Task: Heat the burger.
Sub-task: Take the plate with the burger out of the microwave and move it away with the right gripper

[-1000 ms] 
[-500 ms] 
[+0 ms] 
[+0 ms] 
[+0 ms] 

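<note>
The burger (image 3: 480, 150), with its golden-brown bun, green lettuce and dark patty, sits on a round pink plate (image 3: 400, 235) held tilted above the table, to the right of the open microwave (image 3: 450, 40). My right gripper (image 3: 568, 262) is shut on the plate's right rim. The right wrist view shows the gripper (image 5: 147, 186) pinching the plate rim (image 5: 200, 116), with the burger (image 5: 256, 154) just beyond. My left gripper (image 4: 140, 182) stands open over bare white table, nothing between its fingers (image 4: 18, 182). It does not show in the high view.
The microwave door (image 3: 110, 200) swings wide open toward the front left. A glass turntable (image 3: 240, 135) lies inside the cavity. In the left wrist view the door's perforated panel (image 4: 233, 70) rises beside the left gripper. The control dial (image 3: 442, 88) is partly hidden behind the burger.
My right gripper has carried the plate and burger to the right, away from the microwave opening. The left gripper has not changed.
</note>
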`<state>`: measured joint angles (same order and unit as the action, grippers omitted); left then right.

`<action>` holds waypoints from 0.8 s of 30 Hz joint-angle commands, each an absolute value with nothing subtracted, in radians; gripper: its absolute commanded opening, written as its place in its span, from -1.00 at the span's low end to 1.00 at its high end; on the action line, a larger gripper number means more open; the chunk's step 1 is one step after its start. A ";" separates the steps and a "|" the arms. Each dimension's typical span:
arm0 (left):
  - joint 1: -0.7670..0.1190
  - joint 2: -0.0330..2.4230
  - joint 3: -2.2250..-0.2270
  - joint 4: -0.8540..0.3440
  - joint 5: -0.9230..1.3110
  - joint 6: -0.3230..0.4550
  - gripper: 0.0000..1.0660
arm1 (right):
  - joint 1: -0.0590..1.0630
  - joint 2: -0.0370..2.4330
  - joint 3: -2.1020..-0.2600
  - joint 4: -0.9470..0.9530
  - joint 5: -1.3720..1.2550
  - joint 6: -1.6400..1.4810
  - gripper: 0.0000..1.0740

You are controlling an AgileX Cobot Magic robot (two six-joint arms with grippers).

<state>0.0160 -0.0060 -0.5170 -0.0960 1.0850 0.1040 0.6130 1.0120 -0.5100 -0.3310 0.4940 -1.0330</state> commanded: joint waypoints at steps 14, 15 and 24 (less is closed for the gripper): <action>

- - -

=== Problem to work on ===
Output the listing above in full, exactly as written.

=== Output for this exercise ===
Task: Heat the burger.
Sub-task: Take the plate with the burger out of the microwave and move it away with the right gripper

[-1000 ms] 
[-500 ms] 
[+0 ms] 
[+0 ms] 
[+0 ms] 

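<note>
The burger (image 3: 480, 150), with its golden-brown bun, green lettuce and dark patty, sits on a round pink plate (image 3: 400, 235) held tilted above the table, to the right of the open microwave (image 3: 450, 40). My right gripper (image 3: 568, 262) is shut on the plate's right rim. The right wrist view shows the gripper (image 5: 147, 186) pinching the plate rim (image 5: 200, 116), with the burger (image 5: 256, 154) just beyond. My left gripper (image 4: 140, 182) stands open over bare white table, nothing between its fingers (image 4: 18, 182). It does not show in the high view.
The microwave door (image 3: 110, 200) swings wide open toward the front left. A glass turntable (image 3: 240, 135) lies inside the cavity. In the left wrist view the door's perforated panel (image 4: 233, 70) rises beside the left gripper. The control dial (image 3: 442, 88) is partly hidden behind the burger.
My right gripper has carried the plate and burger to the right, away from the microwave opening. The left gripper has not changed.
</note>
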`<state>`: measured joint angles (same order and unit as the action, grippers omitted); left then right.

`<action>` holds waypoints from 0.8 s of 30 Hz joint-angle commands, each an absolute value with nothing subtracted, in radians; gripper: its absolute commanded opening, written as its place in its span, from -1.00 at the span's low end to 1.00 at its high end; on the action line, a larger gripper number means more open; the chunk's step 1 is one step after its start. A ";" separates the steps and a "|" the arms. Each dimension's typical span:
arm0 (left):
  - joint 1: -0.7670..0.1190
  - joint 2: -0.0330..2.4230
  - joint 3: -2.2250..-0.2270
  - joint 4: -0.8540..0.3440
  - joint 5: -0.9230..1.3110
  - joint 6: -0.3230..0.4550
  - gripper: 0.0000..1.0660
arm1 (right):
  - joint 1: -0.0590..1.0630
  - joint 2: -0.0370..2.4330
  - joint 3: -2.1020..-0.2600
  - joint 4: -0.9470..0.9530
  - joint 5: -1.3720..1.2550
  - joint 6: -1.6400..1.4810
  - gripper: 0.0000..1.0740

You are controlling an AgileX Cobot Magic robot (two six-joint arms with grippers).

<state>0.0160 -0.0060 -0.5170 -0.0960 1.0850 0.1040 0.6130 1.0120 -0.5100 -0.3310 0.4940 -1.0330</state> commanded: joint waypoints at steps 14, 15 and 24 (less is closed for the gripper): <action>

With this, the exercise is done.